§ PROBLEM DETAILS: Return the data exactly, with all pictures removed.

§ COLLECTED MATERIAL:
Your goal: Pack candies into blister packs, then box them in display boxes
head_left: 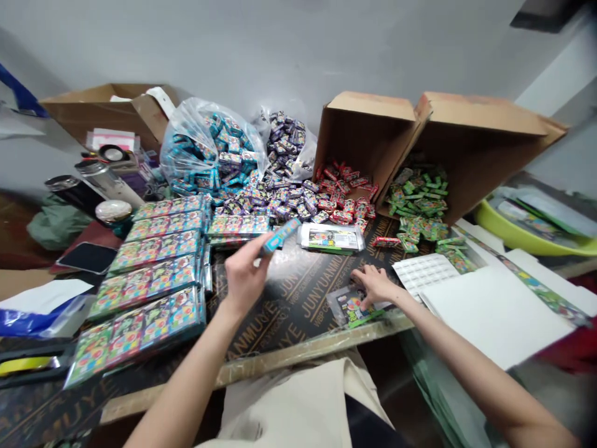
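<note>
My left hand (245,274) is raised over the dark printed table (298,298), fingers pinched on a small blue packet (281,236). My right hand (373,285) lies on a clear plastic packet (352,306) near the table's front edge, fingers pressing it down. A filled clear tray (331,238) with a green base sits just beyond both hands. Behind it lie heaps of small purple packets (275,199), red packets (342,193) and green packets (420,205).
Rows of sealed colourful packs (153,274) cover the left side. A plastic bag of blue packets (209,152) and two tipped cardboard boxes (368,137) stand at the back. White sheets (489,305) and a yellow-green basin (527,236) are on the right.
</note>
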A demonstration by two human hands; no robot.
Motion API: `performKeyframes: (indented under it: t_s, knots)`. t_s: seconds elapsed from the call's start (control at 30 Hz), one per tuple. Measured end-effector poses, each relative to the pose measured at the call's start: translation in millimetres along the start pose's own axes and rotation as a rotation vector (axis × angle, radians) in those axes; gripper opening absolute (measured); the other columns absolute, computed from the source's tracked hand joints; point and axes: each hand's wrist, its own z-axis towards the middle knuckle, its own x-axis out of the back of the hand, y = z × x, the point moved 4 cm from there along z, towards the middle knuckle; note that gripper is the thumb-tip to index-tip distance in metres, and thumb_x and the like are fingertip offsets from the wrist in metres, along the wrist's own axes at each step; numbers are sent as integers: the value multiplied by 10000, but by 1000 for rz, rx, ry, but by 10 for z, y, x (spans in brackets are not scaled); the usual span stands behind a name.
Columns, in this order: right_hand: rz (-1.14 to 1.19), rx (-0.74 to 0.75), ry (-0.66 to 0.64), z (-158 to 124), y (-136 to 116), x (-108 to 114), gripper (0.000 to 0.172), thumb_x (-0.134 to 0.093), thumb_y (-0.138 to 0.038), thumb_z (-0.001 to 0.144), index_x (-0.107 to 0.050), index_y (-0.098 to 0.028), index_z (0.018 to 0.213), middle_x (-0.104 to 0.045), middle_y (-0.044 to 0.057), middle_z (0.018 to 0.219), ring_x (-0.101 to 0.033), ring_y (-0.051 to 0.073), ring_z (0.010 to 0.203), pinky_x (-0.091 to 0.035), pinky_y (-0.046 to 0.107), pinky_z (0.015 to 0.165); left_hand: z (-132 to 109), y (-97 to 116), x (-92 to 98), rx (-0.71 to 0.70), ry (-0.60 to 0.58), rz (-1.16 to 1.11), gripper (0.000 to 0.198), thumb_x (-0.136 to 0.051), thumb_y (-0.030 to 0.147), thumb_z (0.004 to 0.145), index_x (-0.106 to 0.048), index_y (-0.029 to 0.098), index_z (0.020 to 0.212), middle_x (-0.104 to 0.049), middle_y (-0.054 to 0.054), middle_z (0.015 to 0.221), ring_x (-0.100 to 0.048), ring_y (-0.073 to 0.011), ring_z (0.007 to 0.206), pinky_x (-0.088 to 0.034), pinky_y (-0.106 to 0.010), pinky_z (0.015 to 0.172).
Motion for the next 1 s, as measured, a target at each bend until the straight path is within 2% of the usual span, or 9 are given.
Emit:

§ RESULT:
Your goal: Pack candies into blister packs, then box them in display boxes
head_left: 
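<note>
My left hand (245,274) is raised over the dark printed table (298,298), fingers pinched on a small blue packet (281,236). My right hand (373,285) lies on a clear plastic packet (352,306) near the table's front edge, fingers pressing it down. A filled clear tray (331,238) with a green base sits just beyond both hands. Behind it lie heaps of small purple packets (275,199), red packets (342,193) and green packets (420,205).
Rows of sealed colourful packs (153,274) cover the left side. A plastic bag of blue packets (209,152) and two tipped cardboard boxes (368,137) stand at the back. White sheets (489,305) and a yellow-green basin (527,236) are on the right.
</note>
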A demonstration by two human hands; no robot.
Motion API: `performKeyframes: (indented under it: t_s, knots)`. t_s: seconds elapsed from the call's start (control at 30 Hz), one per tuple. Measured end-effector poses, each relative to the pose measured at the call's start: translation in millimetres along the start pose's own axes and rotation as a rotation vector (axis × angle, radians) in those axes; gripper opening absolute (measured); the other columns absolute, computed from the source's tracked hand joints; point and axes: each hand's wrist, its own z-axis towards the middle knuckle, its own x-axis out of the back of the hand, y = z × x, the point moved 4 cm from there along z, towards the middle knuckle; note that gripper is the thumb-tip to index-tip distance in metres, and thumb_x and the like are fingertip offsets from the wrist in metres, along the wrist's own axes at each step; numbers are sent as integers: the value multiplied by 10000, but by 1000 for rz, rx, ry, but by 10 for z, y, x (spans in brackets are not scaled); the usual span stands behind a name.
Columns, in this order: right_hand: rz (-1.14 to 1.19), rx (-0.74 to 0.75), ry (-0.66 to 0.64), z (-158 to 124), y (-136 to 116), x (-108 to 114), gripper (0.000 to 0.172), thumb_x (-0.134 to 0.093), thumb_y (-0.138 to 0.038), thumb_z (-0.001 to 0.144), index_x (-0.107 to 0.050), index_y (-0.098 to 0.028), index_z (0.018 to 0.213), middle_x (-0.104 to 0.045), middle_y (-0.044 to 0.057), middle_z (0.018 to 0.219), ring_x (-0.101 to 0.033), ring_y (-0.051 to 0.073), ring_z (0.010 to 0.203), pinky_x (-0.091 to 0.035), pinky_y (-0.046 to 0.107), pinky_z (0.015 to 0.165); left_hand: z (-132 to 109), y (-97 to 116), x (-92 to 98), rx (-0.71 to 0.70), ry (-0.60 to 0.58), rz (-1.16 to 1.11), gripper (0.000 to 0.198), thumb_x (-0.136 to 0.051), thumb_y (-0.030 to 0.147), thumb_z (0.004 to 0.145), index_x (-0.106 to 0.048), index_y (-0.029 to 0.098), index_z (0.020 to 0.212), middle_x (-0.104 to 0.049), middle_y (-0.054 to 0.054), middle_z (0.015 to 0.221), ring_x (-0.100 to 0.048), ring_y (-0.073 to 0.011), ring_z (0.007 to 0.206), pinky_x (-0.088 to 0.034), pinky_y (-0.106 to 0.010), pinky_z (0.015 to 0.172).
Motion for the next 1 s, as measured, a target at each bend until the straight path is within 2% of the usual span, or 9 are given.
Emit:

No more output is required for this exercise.